• [Task material]:
---
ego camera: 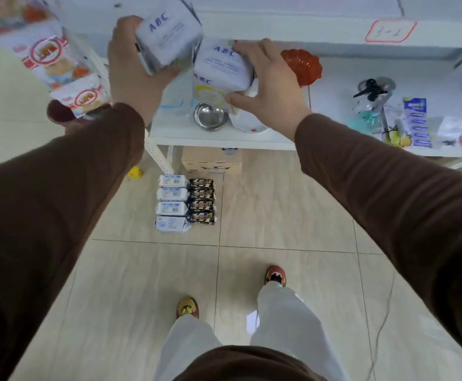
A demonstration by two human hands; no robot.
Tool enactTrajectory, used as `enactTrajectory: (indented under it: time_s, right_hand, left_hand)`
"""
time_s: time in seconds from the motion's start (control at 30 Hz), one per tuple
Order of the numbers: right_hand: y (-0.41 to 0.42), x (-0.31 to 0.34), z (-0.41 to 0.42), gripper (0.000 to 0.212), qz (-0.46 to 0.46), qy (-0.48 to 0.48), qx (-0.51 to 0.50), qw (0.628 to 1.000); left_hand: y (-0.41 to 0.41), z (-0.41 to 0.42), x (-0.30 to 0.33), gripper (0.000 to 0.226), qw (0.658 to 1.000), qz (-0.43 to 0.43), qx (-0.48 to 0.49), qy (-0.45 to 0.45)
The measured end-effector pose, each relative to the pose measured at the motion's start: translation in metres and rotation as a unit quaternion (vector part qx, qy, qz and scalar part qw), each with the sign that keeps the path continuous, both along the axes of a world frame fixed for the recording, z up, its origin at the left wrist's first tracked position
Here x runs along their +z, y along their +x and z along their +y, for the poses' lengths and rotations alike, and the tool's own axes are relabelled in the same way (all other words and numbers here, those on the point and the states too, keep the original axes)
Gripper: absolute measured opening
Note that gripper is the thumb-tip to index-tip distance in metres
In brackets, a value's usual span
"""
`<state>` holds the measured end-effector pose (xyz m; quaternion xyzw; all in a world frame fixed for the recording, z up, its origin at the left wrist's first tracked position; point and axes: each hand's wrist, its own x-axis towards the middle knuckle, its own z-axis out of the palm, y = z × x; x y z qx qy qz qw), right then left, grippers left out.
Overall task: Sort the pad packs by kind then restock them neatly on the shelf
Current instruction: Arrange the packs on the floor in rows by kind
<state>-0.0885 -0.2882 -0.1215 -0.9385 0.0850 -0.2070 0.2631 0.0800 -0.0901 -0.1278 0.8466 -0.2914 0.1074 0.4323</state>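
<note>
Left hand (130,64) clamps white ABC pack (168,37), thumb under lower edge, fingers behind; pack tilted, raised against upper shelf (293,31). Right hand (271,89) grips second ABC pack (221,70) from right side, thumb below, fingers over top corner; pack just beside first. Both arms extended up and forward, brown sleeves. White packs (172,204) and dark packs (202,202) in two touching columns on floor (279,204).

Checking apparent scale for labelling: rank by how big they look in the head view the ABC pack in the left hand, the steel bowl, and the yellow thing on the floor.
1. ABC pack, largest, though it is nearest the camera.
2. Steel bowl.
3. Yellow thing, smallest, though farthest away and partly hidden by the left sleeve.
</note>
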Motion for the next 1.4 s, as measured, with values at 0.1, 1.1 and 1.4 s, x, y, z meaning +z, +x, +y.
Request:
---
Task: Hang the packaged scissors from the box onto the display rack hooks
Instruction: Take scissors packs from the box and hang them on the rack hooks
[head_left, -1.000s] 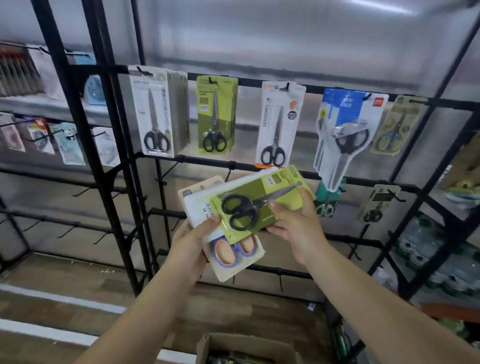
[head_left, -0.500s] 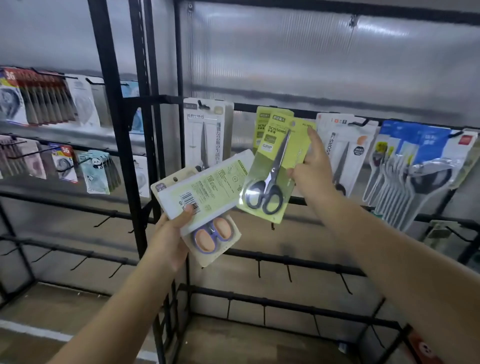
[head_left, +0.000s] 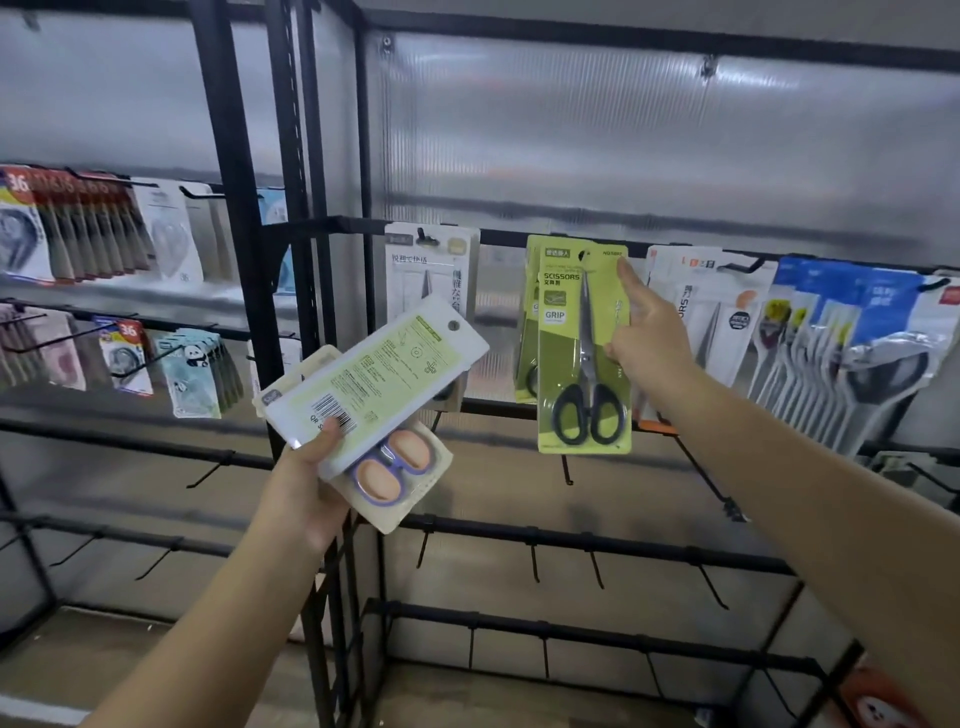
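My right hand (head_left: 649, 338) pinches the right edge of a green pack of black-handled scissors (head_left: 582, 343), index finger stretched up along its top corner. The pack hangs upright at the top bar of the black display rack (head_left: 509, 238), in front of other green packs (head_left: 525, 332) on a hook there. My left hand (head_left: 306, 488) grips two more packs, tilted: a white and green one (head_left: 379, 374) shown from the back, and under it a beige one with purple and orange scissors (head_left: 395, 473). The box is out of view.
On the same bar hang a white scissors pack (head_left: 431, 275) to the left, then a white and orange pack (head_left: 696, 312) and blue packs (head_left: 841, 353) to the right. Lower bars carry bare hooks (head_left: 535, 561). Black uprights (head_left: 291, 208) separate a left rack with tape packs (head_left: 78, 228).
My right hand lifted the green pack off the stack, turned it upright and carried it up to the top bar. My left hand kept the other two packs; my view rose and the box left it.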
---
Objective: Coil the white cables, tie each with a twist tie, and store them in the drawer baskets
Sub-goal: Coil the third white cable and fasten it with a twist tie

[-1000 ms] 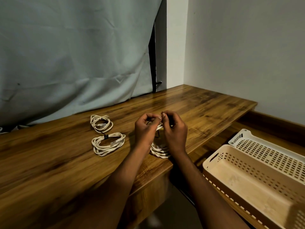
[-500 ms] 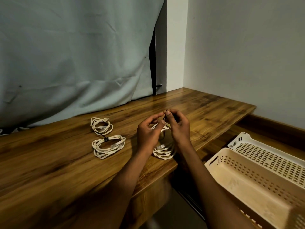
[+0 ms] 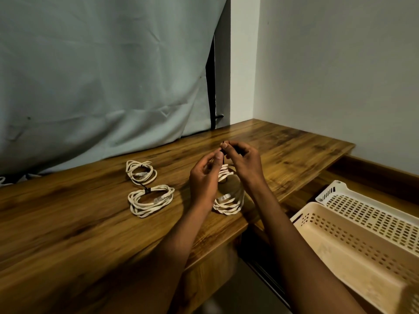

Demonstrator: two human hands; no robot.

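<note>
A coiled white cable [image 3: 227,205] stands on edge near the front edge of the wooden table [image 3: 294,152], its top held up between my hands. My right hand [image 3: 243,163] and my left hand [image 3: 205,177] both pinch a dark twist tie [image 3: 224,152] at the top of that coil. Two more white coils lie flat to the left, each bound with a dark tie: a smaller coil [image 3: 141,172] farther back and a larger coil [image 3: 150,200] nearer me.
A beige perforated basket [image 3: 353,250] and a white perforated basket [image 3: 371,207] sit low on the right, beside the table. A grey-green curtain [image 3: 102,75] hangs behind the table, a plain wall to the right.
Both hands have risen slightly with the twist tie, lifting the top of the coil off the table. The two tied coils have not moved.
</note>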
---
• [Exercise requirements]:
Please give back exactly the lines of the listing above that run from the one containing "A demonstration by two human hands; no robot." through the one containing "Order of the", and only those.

• [Answer space]:
A demonstration by two human hands; no robot.
Tool enactTrajectory, used as `enactTrajectory: (indented under it: time_s, right_hand, left_hand)`
"""
time_s: time in seconds from the motion's start (control at 30 Hz), one per tuple
Order of the numbers: right_hand: y (-0.41 to 0.42), x (-0.31 to 0.34), z (-0.41 to 0.42), gripper (0.000 to 0.212), qz (-0.46 to 0.46), qy (-0.48 to 0.48), qx (-0.51 to 0.50), qw (0.628 to 1.000); left_hand: y (-0.41 to 0.41), z (-0.41 to 0.42), x (-0.30 to 0.33), gripper (0.000 to 0.226), qw (0.658 to 1.000), qz (-0.43 to 0.43), qx (-0.48 to 0.49), qy (-0.45 to 0.45)

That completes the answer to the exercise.